Work task: There are pictures in the records below; leave them out and set down exactly the lines from the one holding "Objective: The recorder" through the one holding "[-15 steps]".
[Opening Information shown section]
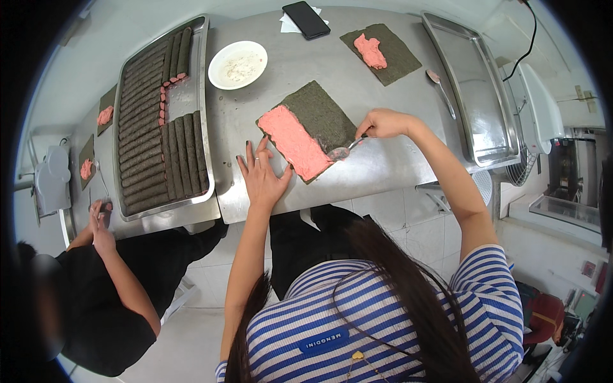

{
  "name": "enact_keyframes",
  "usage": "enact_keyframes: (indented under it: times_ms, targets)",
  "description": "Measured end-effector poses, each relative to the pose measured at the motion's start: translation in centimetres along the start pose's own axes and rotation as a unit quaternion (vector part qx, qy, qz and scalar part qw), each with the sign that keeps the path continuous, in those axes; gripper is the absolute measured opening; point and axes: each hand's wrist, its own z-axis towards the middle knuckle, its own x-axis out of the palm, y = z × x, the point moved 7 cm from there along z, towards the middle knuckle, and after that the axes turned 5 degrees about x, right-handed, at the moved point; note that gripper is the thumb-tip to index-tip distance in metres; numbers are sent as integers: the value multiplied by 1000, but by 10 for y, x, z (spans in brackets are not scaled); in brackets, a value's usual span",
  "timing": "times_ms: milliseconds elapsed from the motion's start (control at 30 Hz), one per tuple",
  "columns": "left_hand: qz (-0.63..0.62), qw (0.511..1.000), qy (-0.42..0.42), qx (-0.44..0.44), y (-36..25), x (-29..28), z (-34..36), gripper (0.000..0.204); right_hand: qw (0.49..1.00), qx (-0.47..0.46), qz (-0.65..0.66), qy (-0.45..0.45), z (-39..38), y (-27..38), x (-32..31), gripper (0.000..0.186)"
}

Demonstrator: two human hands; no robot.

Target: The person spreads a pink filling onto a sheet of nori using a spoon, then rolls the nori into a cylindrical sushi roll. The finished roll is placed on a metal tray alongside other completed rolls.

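A dark green seaweed sheet (325, 115) lies on the steel table in front of me. A band of pink paste (292, 142) covers its left part. My right hand (388, 124) grips a metal spoon (340, 153), whose bowl rests at the paste's lower right end. With fingers spread, my left hand (263, 175) touches the near left edge of the sheet and holds nothing.
A tray (205, 83) of dark seaweed rolls stands left, by a white bowl (237, 65). Beyond are a phone (306, 20), another seaweed sheet (399, 56) with paste, a second spoon (442, 96) and a steel tray (469, 83). A co-worker's hands (99, 220) are at left.
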Motion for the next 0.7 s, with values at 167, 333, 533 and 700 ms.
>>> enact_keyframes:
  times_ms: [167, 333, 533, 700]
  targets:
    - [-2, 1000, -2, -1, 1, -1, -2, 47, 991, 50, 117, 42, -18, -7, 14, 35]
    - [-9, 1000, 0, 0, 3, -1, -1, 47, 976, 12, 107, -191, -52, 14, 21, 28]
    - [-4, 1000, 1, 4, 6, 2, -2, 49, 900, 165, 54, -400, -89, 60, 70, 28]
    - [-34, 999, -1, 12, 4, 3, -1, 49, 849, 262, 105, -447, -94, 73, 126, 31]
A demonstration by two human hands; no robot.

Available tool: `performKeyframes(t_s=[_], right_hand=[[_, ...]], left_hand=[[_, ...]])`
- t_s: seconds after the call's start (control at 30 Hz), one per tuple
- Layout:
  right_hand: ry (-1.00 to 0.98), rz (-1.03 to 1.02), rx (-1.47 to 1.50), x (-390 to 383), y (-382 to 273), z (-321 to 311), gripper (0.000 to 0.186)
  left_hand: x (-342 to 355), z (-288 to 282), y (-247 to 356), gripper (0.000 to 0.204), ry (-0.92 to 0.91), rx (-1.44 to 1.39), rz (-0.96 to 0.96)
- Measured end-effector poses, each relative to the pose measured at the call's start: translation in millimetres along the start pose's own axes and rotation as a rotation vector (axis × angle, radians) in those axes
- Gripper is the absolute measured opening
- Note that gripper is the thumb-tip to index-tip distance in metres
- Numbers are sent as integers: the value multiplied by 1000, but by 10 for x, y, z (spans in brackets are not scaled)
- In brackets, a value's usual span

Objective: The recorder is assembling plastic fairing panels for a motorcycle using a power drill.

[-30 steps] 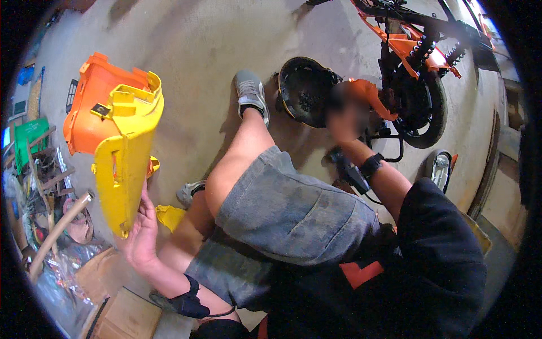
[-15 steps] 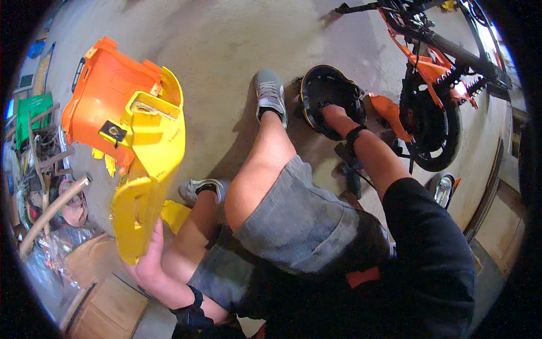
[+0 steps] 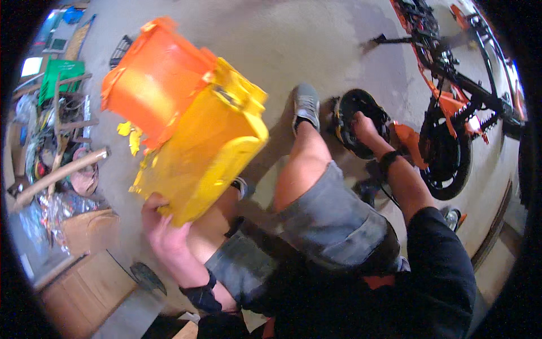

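My left hand [image 3: 161, 225] is closed on the lower edge of a large yellow plastic panel [image 3: 209, 164], thumb and fingers pinching its rim. The panel tilts up to the right in front of my left leg. Against its far side is an orange moulded plastic panel [image 3: 155, 82]; whether the two are joined I cannot tell. Over on the right, my right hand [image 3: 364, 129] reaches down into a round black container [image 3: 368, 101] on the floor. Its fingers are bunched together inside, and what they hold, if anything, is hidden.
A partly stripped motorbike with an orange frame and black wheel [image 3: 449, 164] stands at the right. An orange piece [image 3: 407, 144] lies beside the container. Small yellow pieces [image 3: 134, 140] lie on the floor. Wood, plastic bags and a cardboard tube [image 3: 62, 178] crowd the left side.
The yellow panel has turned, its far end swinging right to show its broad face. The orange panel has shifted with it. My right hand stays in the black container. The whole view has shifted.
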State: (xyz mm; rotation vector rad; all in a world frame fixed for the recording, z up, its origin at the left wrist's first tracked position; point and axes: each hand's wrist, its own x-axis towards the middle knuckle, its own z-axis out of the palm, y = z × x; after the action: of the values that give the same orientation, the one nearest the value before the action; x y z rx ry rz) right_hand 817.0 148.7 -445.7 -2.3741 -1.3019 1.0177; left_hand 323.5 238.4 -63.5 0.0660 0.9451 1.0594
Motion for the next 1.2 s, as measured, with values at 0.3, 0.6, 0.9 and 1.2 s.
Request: performKeyframes(t_s=[0.3, 0.6, 0.9, 1.2], right_hand=[[33, -441, 706, -974, -2820, -2505, 23], [-25, -644, 683, -1313, -3980, -1800, 21], [-92, -787, 149, -1316, -3995, -1074, 21], [-130, -760, 93, -1185, -4099, -1100, 18]], left_hand=[[-404, -123, -51, 23, 90, 335, 354], [-538, -237, 68, 34, 92, 184, 231], [-698, -349, -25, 25, 344, 298, 201], [-648, -608, 247, 33, 223, 157, 60]])
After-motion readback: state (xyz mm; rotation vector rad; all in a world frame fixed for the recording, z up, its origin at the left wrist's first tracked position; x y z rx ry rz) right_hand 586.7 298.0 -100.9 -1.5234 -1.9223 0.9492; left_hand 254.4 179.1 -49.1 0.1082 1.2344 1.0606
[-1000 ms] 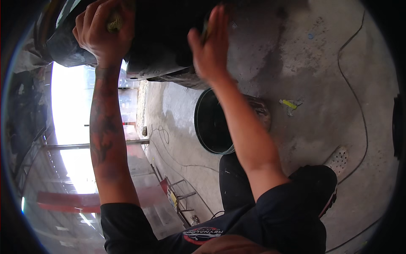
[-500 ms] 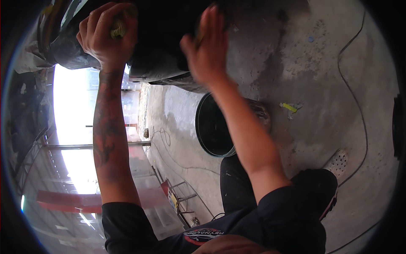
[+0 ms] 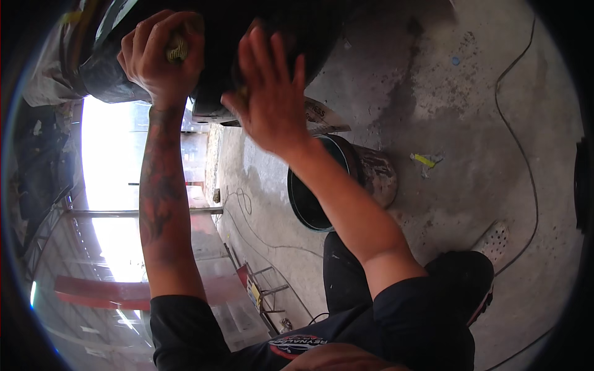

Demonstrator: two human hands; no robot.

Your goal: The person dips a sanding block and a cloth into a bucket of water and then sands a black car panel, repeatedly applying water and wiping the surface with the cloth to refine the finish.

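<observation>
I'm clamping my left grip [image 3: 158,59] around a yellowish textured piece [image 3: 177,49]; my right grip [image 3: 272,102] is hanging open, fingers apart.
The dark panel [image 3: 218,46] is running behind both grips. A bucket [image 3: 376,178] is standing below the right grip, so I'm risking a knock if that forearm drops, or losing the piece if my left loosens.

The right hand [image 3: 272,102] is blurred; the dark panel [image 3: 219,46] is cropped above; the right forearm [image 3: 343,196] overlaps the bucket [image 3: 374,173].
</observation>
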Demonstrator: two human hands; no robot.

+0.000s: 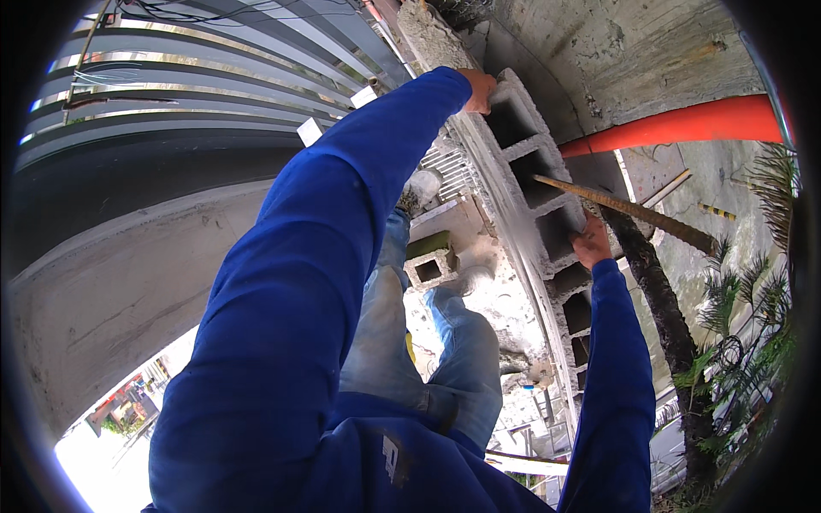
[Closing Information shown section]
Result of this task:
Objective: The recorder is assembling plastic fairing panels for a motorcycle using a power drill.

[-30 steps] 
[-15 steps] 

Nothing remains to be done in this exercise.